CRA Best Practices on Mentoring Postdocs

I just got the CRA newsletter, and it had a link to a document on best practices for mentoring postdocs:

… data from the Computing Research Association’s (CRA) annual Taulbee Survey indicate that the numbers of recent Ph.D.s pursuing postdocs following graduate school soared from 60 in 1998 to 249 in 2011 (three-year rolling averages), an increase of 315 percent during this period. Because research organizations are suddenly channeling many more young researchers into these positions, it is incumbent upon us as a community to have a clear understanding of the best practices associated with pursuing, hosting, and nurturing postdocs.

I think you’d find the same numbers in EE as well. This report relies a fair bit on the National Academies report, which is a little out of date and I thought very skewed towards those in the sciences. Engineering is a different beast (and perhaps computer science an even more different beast), so I think that while there are some universal issues, the emphasis and importance of different aspects varies across fields quite a bit. For example, the NA report focuses quite a bit on fairness in recruiting which are predicated on the postdoc being a “normal” thing to do. By contrast, in many engineering fields postdoc positions are relatively new and there’s an opportunity to define what the position means and what it is for (i.e. not a person you can pay cheaply to supervise your graduate students for you).

Anyway, it’s worth reading!

Scholarly communication in conferences

A few weeks (!) ago I was talking with an anthropologist friend of mine about how different fields have different modes of communicating research “findings” in the conference setting.

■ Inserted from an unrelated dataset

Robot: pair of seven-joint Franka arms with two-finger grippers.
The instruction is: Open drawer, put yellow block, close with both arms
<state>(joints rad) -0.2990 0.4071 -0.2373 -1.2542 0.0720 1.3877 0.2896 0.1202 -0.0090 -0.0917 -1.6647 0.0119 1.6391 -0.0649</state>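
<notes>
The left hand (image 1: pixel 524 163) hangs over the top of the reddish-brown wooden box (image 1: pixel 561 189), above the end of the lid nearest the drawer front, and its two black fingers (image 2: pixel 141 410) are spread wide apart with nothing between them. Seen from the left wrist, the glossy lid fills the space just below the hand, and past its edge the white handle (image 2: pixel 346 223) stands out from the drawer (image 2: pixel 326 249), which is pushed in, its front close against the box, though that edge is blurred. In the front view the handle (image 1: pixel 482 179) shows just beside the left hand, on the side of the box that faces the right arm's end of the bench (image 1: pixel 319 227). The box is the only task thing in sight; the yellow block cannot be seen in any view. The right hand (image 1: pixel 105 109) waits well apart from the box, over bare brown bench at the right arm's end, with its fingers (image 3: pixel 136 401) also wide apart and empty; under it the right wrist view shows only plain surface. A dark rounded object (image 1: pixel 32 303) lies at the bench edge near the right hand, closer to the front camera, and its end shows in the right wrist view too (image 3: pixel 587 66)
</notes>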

Some places people just read their paper out loud, others have slide presentations, yet others have posters, and I imagine some people do blackboard talks. Of course, conferences have many purposes — schmoozing, job hunting, academic political wrangling, and so on. What is unclear to me is why particular academic communities have settled on particular norms for presenting their work.

One axis along which to understand this might be the degree to which the presentation of the paper is an advertisement for the written paper. In many humanities conferences, people simply read their paper out loud. You’d think that theater researchers would be able to make a more… dramatic reading of their work, but you’d be wrong much of the time. It’s very hard to sit and listen and follow a jargon-heavy analysis of something that you probably have never read about (e.g. turn of the century commercial theater in Prague), and in some sense I feel that the talk as an advertisement for the paper is minimal here.

On the other hand, a poster session maximizes the “advertisement of the paper” aspect. People stand there for 5 minutes while you explain the ideas in the paper, and if seems sufficiently interesting then they will go and read the actual paper. A difference here between the model in the humanities is that there is a paper in the proceedings, while in humanities conferences this is not necessarily the case.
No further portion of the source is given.